Untuk pertama kalinya dalam pertemuan itu, Hermione melihat seringai Theo lenyap dari wajahnya. "Akan tiba saatnya dimana aku dapat membuktikan janji-janjiku di masa yang lalu."
Rambut ditengkuknya meremang ketika Theo mengambil satu langkah, sehingga kedekatan mereka dalam jarak yang tak layak. Hermione menahan napas. Jantungnya bertalu keras, hingga serasa ia mampu mendengarnya.
"Kau mungkin sudah lupa, tapi aku tak akan melupakan bagaimana caranya ia merenggutmu dariku."
Sekejap Hermione mengira bahwa ia akan menyerangnya, namun ia melepas napasnya ketika Theo mengambil langkah mundur.

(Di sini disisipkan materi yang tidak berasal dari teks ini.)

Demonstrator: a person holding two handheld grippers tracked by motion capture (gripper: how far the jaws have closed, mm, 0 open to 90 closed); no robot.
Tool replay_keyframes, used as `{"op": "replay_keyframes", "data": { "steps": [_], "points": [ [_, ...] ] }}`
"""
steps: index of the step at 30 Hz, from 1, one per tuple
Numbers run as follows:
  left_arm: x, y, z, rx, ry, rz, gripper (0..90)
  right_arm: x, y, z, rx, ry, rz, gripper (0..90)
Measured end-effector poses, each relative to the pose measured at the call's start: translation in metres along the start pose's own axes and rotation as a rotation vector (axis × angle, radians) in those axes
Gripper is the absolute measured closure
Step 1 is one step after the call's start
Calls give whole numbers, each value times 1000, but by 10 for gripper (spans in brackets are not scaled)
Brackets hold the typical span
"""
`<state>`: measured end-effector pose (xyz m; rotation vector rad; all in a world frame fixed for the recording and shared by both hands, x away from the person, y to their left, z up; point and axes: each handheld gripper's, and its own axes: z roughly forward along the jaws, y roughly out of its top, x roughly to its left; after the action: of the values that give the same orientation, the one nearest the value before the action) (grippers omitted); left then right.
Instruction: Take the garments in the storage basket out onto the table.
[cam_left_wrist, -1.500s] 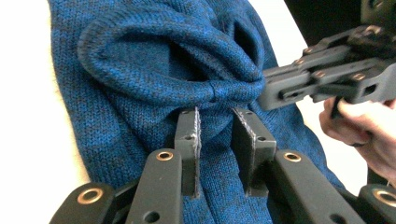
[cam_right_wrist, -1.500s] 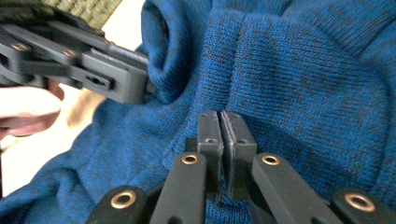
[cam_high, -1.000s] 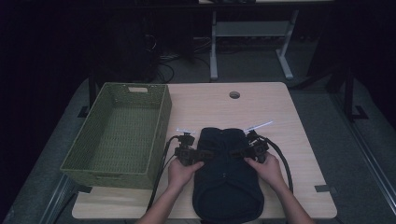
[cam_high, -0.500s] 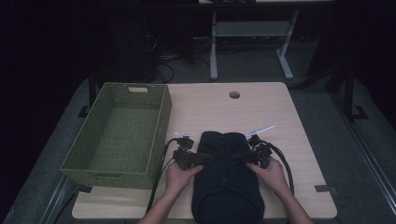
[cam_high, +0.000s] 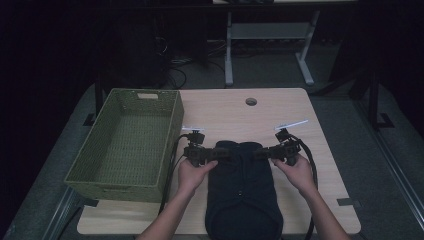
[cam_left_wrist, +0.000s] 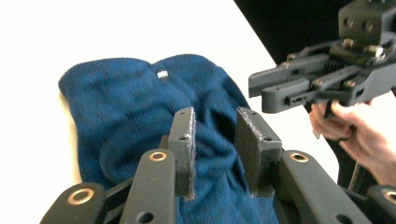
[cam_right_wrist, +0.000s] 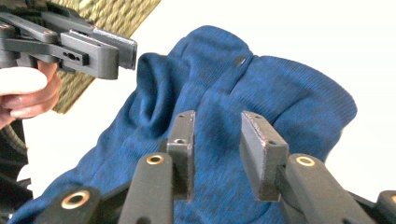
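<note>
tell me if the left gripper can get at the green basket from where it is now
Probably yes. The left gripper hovers over the blue garment with its fingers apart and nothing between them, and the green basket stands just to its left on the table, its top open and nothing in between.

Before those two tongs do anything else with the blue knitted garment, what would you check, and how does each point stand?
1. Left tongs free of the cloth: ok, jaws apart and just opened further, nothing pinched.
2. Right tongs free of the cloth: ok, jaws apart and just opened, nothing pinched.
3. Blue garment resting on the table: ok, its far end folded over.
4. Fold neat: cannot tell, the cloth bulges in both gripper views.
5. Green basket has room: ok, nothing inside.
</note>
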<state>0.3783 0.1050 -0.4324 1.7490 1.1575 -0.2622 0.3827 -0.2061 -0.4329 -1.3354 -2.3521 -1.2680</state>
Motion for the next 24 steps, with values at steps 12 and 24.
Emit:
{"op": "replay_keyframes", "data": {
  "steps": [12, 24],
  "points": [
    [28, 7, 7, -44, 69, -70, 625, -35, 19, 1, 25, -46, 80, 476],
    [44, 6, 15, -29, 110, -111, 609, -53, 16, 10, 31, -34, 151, 459]
  ]
}}
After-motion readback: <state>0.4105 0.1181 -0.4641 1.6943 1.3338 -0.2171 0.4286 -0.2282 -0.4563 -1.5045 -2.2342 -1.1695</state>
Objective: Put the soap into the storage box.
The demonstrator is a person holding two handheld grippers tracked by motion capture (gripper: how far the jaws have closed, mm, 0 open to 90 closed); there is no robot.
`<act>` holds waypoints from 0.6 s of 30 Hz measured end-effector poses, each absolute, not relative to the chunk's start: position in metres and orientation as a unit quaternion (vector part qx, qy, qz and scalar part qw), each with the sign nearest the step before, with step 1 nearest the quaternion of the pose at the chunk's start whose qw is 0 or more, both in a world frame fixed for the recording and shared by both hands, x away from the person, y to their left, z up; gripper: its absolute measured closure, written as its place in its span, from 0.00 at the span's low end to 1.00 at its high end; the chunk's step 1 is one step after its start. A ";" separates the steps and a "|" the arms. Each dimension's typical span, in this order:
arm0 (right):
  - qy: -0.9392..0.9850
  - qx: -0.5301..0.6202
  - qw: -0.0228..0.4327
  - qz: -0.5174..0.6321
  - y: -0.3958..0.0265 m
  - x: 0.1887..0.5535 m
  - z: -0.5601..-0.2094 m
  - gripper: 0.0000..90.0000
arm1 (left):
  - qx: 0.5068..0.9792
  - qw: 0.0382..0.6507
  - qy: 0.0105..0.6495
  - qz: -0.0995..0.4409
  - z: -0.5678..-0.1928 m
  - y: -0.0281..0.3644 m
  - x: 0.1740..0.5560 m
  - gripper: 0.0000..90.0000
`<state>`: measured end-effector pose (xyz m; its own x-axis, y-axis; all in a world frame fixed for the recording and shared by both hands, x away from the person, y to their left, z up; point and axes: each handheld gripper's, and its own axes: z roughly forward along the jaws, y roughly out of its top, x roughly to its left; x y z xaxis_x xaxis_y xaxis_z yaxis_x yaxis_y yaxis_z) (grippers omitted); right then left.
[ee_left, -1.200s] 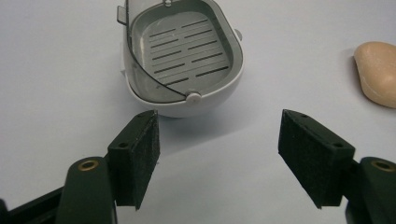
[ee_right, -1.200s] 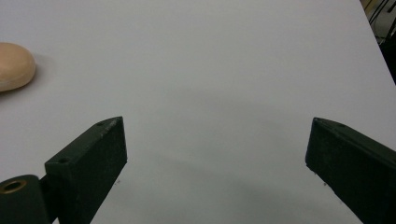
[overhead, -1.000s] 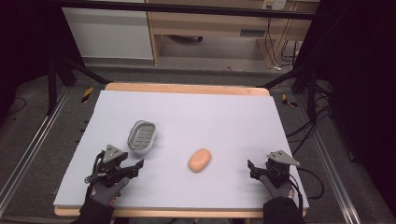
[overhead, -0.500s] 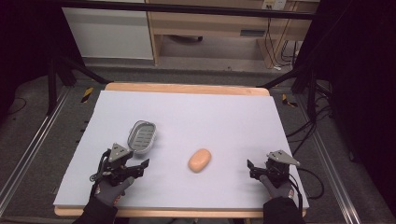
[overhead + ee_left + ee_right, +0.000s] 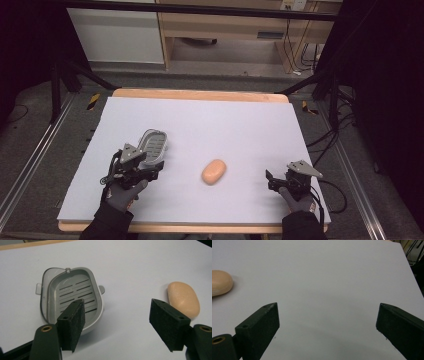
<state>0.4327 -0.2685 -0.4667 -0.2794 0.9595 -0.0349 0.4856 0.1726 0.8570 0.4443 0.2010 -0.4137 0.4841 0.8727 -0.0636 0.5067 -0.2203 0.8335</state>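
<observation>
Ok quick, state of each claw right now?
Left claw: open, holding nothing, just short of the soap dish.
Right claw: open, holding nothing.

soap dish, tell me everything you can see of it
The soap dish is grey and looks like plastic, an oval tray with a raised rim, rows of drain slots in its floor and small tabs at its sides. It seems to sit in a paler outer shell. It lies flat, open side up and empty, on the white table, left of the soap bar and apart from it. The left hand-held gripper hovers near it, jaws open, not touching.
</observation>
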 end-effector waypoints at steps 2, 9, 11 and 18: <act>0.701 0.516 0.307 0.385 -0.268 0.433 -0.467 0.06 | 0.752 0.424 0.457 0.214 -0.412 0.197 0.446 0.32; 0.703 0.516 0.304 0.384 -0.267 0.433 -0.467 0.06 | 0.757 0.426 0.448 0.211 -0.411 0.181 0.450 0.32; 0.703 0.516 0.304 0.384 -0.268 0.433 -0.467 0.06 | 0.760 0.428 0.443 0.206 -0.411 0.173 0.451 0.31; 0.705 0.515 0.302 0.382 -0.267 0.433 -0.467 0.06 | 0.769 0.428 0.431 0.200 -0.412 0.155 0.454 0.31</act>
<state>0.4333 -0.2671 -0.4675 -0.2863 0.9576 -0.0313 0.4957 0.1760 0.8504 0.4539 0.1547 -0.4118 0.5491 0.8336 -0.0605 0.4907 -0.2629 0.8307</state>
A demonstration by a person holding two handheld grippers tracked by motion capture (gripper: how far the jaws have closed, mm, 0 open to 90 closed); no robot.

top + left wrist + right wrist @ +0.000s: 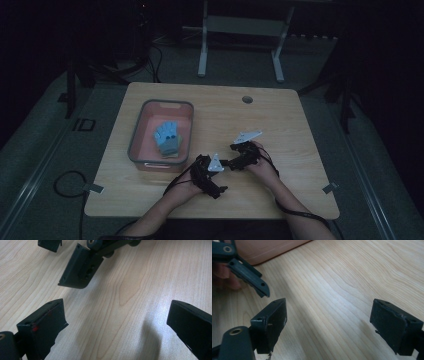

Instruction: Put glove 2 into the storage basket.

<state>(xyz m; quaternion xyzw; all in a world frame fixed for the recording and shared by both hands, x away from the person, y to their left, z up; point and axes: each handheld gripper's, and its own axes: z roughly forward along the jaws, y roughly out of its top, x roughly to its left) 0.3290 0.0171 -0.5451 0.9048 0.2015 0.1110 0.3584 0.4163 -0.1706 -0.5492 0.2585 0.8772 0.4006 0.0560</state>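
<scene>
The light-blue and grey fabric glove (167,139) lies flat inside the pink plastic bin with a grey rim (140,114). It looks soft, light and floppy, likely best pinched at the grey cuff. Right of the bin, over the pale wooden tabletop (280,120), the left hand-held gripper (221,190) and right hand-held gripper (231,155) hover near each other, jaws spread wide, holding nothing.

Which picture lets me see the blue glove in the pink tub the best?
The high view. There the blue glove lies in plain sight inside the pink tub, seen from above. The right gripper view catches just a corner of the tub's wall, not the glove. The left gripper view looks at the wooden table and black jaws.
</scene>
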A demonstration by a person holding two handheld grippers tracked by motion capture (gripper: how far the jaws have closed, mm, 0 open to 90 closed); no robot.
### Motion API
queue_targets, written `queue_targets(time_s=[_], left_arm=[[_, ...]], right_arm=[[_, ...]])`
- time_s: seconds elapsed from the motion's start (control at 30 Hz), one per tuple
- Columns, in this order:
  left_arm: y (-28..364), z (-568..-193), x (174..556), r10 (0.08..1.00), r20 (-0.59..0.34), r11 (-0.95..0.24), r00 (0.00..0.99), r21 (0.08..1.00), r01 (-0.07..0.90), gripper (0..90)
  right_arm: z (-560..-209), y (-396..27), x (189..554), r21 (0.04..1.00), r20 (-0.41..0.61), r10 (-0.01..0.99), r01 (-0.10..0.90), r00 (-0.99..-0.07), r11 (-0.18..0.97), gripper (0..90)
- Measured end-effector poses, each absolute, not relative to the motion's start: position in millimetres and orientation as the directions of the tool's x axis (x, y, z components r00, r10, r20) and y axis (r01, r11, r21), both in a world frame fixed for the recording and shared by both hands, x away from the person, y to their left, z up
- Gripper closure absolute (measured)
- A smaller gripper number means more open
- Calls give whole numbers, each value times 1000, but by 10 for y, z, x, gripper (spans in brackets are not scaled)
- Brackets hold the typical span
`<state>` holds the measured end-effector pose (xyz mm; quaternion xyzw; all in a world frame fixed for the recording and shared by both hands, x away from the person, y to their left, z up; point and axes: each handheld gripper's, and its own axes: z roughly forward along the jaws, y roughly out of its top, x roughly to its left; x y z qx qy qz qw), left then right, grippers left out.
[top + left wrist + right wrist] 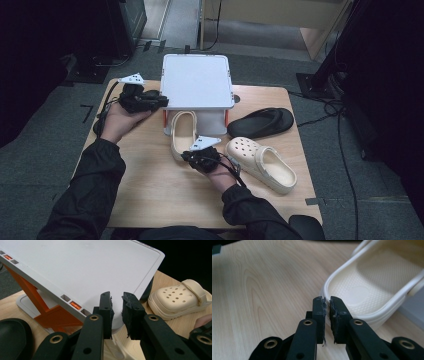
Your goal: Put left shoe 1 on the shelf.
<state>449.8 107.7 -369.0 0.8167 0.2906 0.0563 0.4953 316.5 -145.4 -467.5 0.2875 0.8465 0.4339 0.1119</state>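
A white rack on orange legs stands at the back middle of the wooden table. One cream clog lies with its toe under the rack, and a second cream clog lies to its right. My left gripper is level at the rack's left front corner. In the left gripper view it has its jaws slightly apart with nothing between them, and the rack's top lies behind. My right gripper is at the first clog's heel. Its jaws are almost together and empty.
A black slipper lies right of the rack. Another black slipper lies near the rack's base, at the bottom left of the left gripper view. Bare tabletop stretches to the left of the first clog. Cables trail on the floor around the table.
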Motion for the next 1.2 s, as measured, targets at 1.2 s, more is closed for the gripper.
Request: queue_targets(time_s=[1.2], left_arm=[[1074, -3687, 4500, 524, -230, -332, 820, 832, 445, 844]], right_arm=[[-4774, -1299, 3379, 751, 23, 584, 399, -812, 526, 874]])
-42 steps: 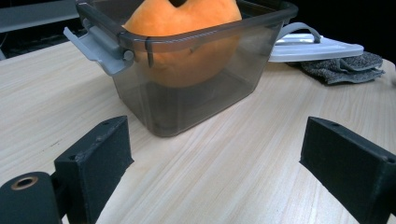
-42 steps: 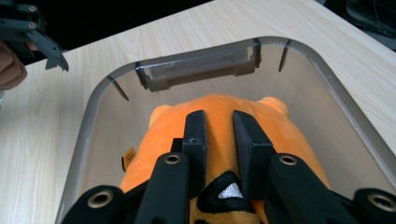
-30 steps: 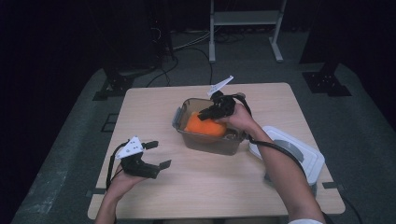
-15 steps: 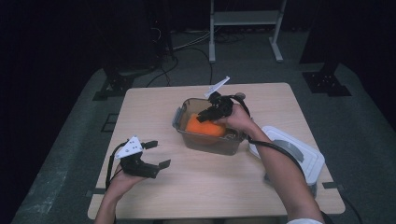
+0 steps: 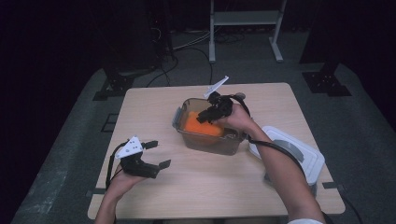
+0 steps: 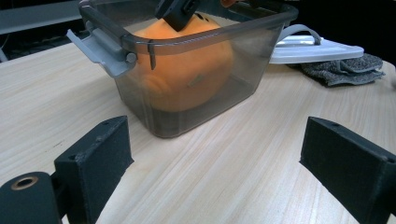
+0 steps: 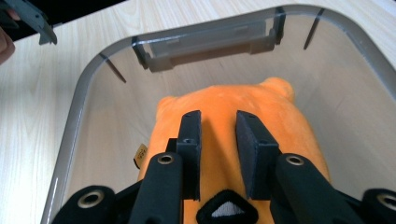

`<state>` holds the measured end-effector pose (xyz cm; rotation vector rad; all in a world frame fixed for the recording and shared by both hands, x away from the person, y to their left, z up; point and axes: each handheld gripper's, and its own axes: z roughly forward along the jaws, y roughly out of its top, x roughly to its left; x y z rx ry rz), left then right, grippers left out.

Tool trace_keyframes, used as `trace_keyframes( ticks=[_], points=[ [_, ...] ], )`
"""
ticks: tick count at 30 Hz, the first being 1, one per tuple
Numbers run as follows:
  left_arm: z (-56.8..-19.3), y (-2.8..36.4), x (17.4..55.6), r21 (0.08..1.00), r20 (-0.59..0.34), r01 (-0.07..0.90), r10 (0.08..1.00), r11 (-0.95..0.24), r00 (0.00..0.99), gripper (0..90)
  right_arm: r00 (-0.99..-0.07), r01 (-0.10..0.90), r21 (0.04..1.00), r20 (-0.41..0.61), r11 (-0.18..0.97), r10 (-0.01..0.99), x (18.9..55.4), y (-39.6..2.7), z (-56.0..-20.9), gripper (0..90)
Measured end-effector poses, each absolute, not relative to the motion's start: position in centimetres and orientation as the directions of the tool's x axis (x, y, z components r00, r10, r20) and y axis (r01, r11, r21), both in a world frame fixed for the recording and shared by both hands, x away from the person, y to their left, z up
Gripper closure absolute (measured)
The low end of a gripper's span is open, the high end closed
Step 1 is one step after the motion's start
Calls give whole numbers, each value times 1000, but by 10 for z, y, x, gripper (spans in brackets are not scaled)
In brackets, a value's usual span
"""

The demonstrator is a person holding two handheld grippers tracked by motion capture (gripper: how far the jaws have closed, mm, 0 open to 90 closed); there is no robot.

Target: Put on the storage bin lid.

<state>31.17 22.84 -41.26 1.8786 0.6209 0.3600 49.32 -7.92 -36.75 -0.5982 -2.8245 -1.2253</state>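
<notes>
High view: one light wooden table [image 5: 261, 186], one person seated at its near edge, a gripper in each hand. Right gripper [image 5: 205, 116] reaches down into a smoky clear bin [image 5: 187, 137] at mid-table; inside sits an orange plush toy [image 5: 198, 125], directly under the jaws. Right gripper view: toy [image 7: 275, 112] soft, rounded, matte fleece, small tag at its side, two nubs like ears at the far end; it lies lengthwise along the bin, long axis running away from the jaws. Jaws narrow, a slim strip of plush showing between them; they have just been easing apart a little, and whether the pads still pinch the fleece I cannot tell. Left gripper [image 5: 156, 154] rests low on the table near the person's left, well apart from the bin, jaws spread wide, nothing between them. Left gripper view: bin wall [image 6: 243, 70] ahead, grey latch [image 6: 100, 49] hanging open, toy [image 6: 187, 74] filling most of the interior. White lid [image 5: 299, 149] lies to the right of the bin, beside a grey cloth [image 6: 343, 70]. Right hand is by far the nearer to the toy; any lift would go straight up past the rim.
</notes>
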Motion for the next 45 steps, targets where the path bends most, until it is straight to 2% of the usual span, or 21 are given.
trace_keyframes(
  ticks=[12,21,45],
  points=[
    [-412,228,311,924,-41,249,573,-289,818,79,-925,353,703,162,617,344,492,-82,-363,731],
    [-413,228,312,924,-39,248,572,-292,819,78,-919,360,713,160,602,360,487,-93,-354,670],
    [-413,225,312,920,-30,245,570,-305,821,78,-916,340,776,144,531,375,452,-161,-319,556]
  ],
)
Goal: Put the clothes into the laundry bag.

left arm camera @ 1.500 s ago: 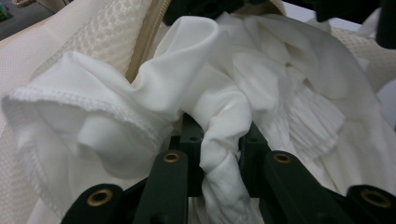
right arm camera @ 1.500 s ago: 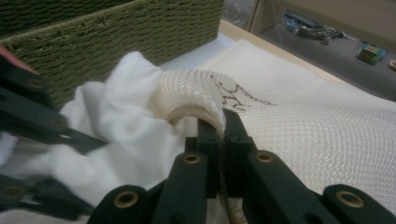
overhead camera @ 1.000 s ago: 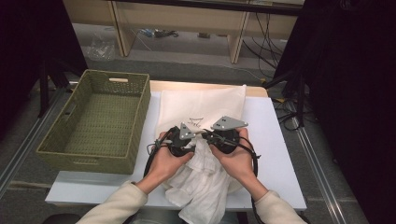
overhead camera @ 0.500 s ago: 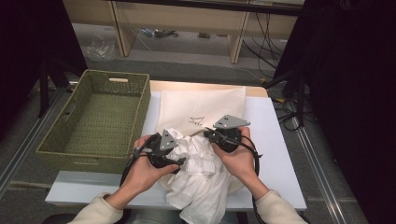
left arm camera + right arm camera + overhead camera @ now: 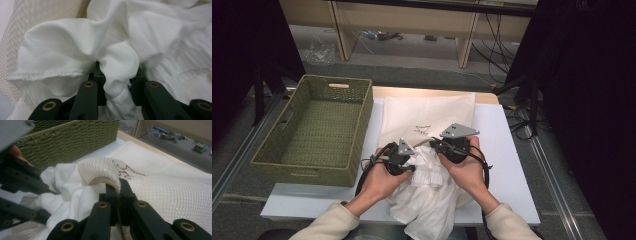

"Tapi tentu saja aku sudah membangkitkan ambisi yang tertidur nyaman di kepalamu, kan, Hermione? Setidaknya kau mempunyai pemikiran baru ketika malam, saat suamimu tersayang membuaimu dalam sangkarnya."
Hermione tidak sempat membalas—dan ia yakin, ia tak mampu membalas kata-kata itu. Theodore sudah menghilang di ujung koridor, menyisakan relung hati yang kelam dan penuh kebimbangan.